MATERIALS AND METHODS

SPECT/CT imaging with (111)In-Pentetreotide was performed on 29 consecutive patients, the majority of whom had carcinoid disease. All SPECT images were first reported in isolation and then re-reported with the addition of the CT images for functional anatomical mapping (FAM).

RESULTS

Fifteen of the 29 SPECT images were reported as abnormal, and in 11 of these abnormal images (73%) FAM was found to either establish a previously unknown location (7/11) or change the location (4/11) of at least one lesion.
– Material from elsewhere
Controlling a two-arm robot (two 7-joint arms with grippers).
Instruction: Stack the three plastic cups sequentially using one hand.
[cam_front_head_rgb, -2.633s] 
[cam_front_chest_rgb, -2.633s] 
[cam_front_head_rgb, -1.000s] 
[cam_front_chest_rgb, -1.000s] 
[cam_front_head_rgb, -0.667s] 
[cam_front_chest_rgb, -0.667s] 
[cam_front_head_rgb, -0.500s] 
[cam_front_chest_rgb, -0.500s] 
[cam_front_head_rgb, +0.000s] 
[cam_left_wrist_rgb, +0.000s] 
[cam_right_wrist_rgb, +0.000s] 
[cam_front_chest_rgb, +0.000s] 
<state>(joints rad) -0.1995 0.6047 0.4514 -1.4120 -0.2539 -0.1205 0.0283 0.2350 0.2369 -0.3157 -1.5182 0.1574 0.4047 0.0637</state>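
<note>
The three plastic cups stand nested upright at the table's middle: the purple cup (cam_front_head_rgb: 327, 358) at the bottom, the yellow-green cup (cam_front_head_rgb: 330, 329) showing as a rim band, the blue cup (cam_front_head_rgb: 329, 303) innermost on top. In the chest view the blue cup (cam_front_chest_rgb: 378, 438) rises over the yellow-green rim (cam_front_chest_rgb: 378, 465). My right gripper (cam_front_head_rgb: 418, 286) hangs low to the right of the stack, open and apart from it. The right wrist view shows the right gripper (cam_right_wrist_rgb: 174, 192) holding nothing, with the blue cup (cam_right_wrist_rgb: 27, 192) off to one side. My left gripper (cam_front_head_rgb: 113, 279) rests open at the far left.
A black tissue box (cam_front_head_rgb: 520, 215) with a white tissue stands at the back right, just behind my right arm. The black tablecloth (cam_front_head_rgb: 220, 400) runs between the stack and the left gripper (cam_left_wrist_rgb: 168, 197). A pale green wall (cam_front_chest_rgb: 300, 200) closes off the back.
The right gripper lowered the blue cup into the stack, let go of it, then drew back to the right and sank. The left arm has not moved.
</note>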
The revised location could be independently confirmed in 64% of these cases. Confirmation of location was not possible in the other patients due to either a lack of other relevant investigations, or the fact that lesions seen in the SPECT images were not apparent in the other investigations. FAM affected patient management in 64% of the cases where the additional anatomical information caused a change in the reported location of lesions.

CONCLUSION

These results imply that FAM can improve the reporting accuracy for SPECT SRI with significant impact on patient management.

摘要

目的

使用伽马相机/CT联合成像系统可获取CT图像,这些图像与发射图像天然配准,可用于单光子发射计算机断层扫描(SPECT)的衰减校正,并将这些核医学断层图像的功能信息映射到解剖结构上。本研究的目的是评估使用这种系统进行神经内分泌肿瘤生长抑素受体显像(SRI)的SPECT/CT的临床影响。

材料与方法

对29例连续患者进行了用(111)铟-喷曲肽的SPECT/CT显像,其中大多数患者患有类癌病。所有SPECT图像首先单独报告,然后在添加CT图像以进行功能解剖定位(FAM)后重新报告。

结果

29例SPECT图像中有15例报告为异常,在这些异常图像中的11例(73%)中,发现FAM要么确定了一个先前未知的位置(7/11),要么改变了至少一个病变的位置(4/11)。在这些病例中的64%,修订后的位置可以得到独立确认。在其他患者中,由于缺乏其他相关检查,或者SPECT图像中看到的病变在其他检查中不明显,因此无法确认位置。在64%的病例中,由于额外的解剖信息导致报告的病变位置发生变化,FAM影响了患者的治疗管理。

结论

这些结果表明,FAM可以提高SPECT SRI的报告准确性,对患者的治疗管理有重大影响。